Всеобщее ускорение: заметно ускорено выполнение многотабличных JOIN и многостолбцовых GROUP BY даже на наборах с обновлениями и удалениями в реальном времени.
Единая платформа запросов: StarRocks обеспечивает высокопроизводительные запросы через внутренний каталог, управляет внешними данными через внешний каталог Apache Iceberg (External Catalog) и поддерживает устаревшие изолированные наборы через внешний каталог Apache Hive — обеспечивая бесшовную и эффективную интеграцию всех источников.
Масштабируемость: горизонтальная масштабируемость StarRocks в связке с Kubernetes обеспечивает линейный рост вычислительной мощности и позволяет экономично обрабатывать динамичные и неоднородные нагрузки.
Эти преимущества упростили процессы и позволили платформе эффективнее и гибче поддерживать постоянно развивающиеся аналитические потребности NAVER.
Итоги
В NAVER способность эффективно выполнять многотабличные JOIN радикально изменила нашу аналитическую платформу. StarRocks помог преодолеть прежние ограничения, обеспечив более высокую скорость запросов, бесшовное масштабирование и единый слой запросов для интеграции разнообразных источников данных. Эти улучшения позволяют предоставлять инсайты в реальном времени и поддерживать принятие решений на основе данных по всей экосистеме.
Планы на будущее
В дальнейшем мы планируем развивать развертывание StarRocks по нескольким направлениям:
Оптимизация производительности: оптимизировать стратегию партиционирования и ускорить запросы, особенно по временным меткам, для более быстрого анализа.

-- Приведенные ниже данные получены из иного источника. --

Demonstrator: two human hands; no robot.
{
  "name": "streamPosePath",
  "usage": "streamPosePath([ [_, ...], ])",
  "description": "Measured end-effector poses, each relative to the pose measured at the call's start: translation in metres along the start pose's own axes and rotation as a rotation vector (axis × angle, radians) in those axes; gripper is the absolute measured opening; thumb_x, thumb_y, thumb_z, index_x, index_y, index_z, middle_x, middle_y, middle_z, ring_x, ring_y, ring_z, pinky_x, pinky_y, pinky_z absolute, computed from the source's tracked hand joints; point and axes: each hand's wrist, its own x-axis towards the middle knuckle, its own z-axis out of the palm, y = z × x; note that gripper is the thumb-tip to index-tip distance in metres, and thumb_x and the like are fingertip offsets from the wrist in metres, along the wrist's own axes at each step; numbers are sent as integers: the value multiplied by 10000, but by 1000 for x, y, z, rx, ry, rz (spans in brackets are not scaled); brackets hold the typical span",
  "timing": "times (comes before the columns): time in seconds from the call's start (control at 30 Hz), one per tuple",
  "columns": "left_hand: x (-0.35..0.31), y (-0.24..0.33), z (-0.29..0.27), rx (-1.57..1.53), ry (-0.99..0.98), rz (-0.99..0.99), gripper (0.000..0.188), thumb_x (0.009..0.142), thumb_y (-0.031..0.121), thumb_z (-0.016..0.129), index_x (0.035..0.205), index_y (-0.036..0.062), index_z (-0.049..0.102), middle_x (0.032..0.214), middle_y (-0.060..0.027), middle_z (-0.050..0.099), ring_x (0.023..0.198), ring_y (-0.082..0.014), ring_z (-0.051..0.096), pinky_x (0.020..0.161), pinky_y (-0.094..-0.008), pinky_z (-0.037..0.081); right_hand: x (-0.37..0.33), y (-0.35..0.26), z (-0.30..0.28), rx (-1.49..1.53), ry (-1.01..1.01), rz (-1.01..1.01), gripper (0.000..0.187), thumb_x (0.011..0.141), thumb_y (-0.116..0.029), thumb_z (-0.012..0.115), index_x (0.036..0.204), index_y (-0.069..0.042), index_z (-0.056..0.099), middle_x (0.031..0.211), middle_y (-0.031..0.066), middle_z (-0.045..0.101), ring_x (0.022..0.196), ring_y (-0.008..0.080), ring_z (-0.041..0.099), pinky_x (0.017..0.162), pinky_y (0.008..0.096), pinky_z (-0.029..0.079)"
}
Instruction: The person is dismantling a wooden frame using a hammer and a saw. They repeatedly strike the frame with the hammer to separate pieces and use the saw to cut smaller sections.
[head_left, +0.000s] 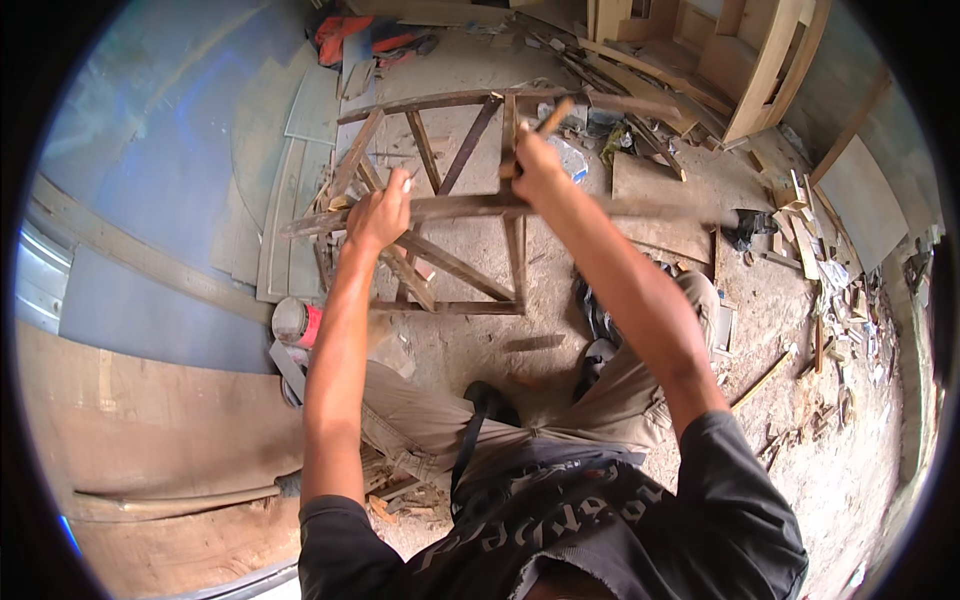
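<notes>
A wooden frame of dark, weathered bars and slanting braces [455, 262] stands in front of me. Its middle bar [455, 207] runs across between my hands. My left hand [378, 215] is closed at that bar, fingers pinched together; a small pale tip shows there, but what it holds is too small to name. My right hand [538, 168] grips a wooden-handled tool [556, 115], blurred by motion, over the upright bar on the right. The handle pokes out past the fist; the tool's other end cannot be made out.
Boards and a cabinet-like wooden piece [755, 65] lean at the back right. Wood scraps [840, 350] litter the floor on the right. A red and white container [297, 322] sits left of my leg, by blue-grey panels [165, 200]. Orange cloth [345, 40] lies far back.
</notes>
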Motion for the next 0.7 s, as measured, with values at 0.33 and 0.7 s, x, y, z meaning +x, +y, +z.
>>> streamPosePath([
  [0.33, -18, -83, 80, -113, 67, 59, 147, 992, 155, 385, 1011, 24, 447, 851, -246, 599, 820, -454, 578, 664, -492, 435, -62, 56, -24, 19, -55, 188, 324, 983, -376, 473, 975, -55, 514, 758, 90, 585, 599, 176, 558, 617, 343, 550],
  [0.7, -124, 69, 112, -1491, 504, -1133, 279, 1021, 270, 381, 1161, 43, 464, 1339, -111, 448, 1188, -251, 469, 954, -479, 429, 11, -121, -266, -1032, 8, -176, 419, 893, -425, 626, 900, -7, 610, 840, 70, 646, 632, 116, 518, 554, 291, 394],
])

Вклад в сообщество: делиться внутренними наработками с open‑source‑сообществом, расширяя возможности StarRocks и помогая более широкой аудитории.
Более широкая интеграция: расширить применение StarRocks для обработки большего числа внешних наборов данных и использовать Apache Iceberg для динамичных и управляемых запросов к данным.